EXERCISE MATERIAL below:

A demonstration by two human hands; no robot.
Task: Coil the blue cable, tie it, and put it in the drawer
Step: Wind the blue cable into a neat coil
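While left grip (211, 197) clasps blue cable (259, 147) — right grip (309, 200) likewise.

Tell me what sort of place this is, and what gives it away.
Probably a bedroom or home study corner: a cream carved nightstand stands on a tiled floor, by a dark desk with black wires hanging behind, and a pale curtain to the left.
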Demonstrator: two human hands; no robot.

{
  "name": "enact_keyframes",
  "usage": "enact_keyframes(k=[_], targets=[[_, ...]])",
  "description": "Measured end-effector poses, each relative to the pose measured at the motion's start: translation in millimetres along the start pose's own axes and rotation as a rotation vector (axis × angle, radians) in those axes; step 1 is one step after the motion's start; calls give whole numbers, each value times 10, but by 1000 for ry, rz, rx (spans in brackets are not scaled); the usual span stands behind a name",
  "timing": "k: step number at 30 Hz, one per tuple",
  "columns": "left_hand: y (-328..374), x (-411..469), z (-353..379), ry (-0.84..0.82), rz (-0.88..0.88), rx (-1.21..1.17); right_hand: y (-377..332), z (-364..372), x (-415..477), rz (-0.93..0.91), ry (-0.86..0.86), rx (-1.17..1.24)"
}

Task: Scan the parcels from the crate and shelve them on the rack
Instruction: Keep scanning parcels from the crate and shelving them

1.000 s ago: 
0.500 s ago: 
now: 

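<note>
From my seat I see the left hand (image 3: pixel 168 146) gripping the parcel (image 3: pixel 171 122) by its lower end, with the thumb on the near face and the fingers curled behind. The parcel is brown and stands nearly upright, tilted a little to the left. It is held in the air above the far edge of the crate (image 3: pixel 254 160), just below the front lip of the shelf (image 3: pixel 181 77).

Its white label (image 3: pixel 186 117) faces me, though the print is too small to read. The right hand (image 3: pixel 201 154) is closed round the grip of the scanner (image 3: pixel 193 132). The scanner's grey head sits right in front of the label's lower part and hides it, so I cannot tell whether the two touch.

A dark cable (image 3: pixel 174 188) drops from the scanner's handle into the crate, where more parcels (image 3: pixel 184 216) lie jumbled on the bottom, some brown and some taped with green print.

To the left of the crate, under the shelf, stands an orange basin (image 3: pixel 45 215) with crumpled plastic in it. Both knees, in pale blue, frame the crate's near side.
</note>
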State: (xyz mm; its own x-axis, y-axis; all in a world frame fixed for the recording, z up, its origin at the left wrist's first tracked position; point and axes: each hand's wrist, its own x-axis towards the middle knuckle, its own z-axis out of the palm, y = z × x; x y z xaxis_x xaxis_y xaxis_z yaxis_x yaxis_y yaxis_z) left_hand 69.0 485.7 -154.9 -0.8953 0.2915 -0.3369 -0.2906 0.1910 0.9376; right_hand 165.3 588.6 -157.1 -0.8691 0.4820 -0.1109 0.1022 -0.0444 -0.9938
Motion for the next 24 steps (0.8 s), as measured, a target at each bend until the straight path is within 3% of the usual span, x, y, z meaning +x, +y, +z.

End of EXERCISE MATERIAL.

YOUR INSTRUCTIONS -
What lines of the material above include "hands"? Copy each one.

EXPECTED OUTPUT -
A demonstration by two human hands; no robot.
Demonstrator: two human hands; no robot.

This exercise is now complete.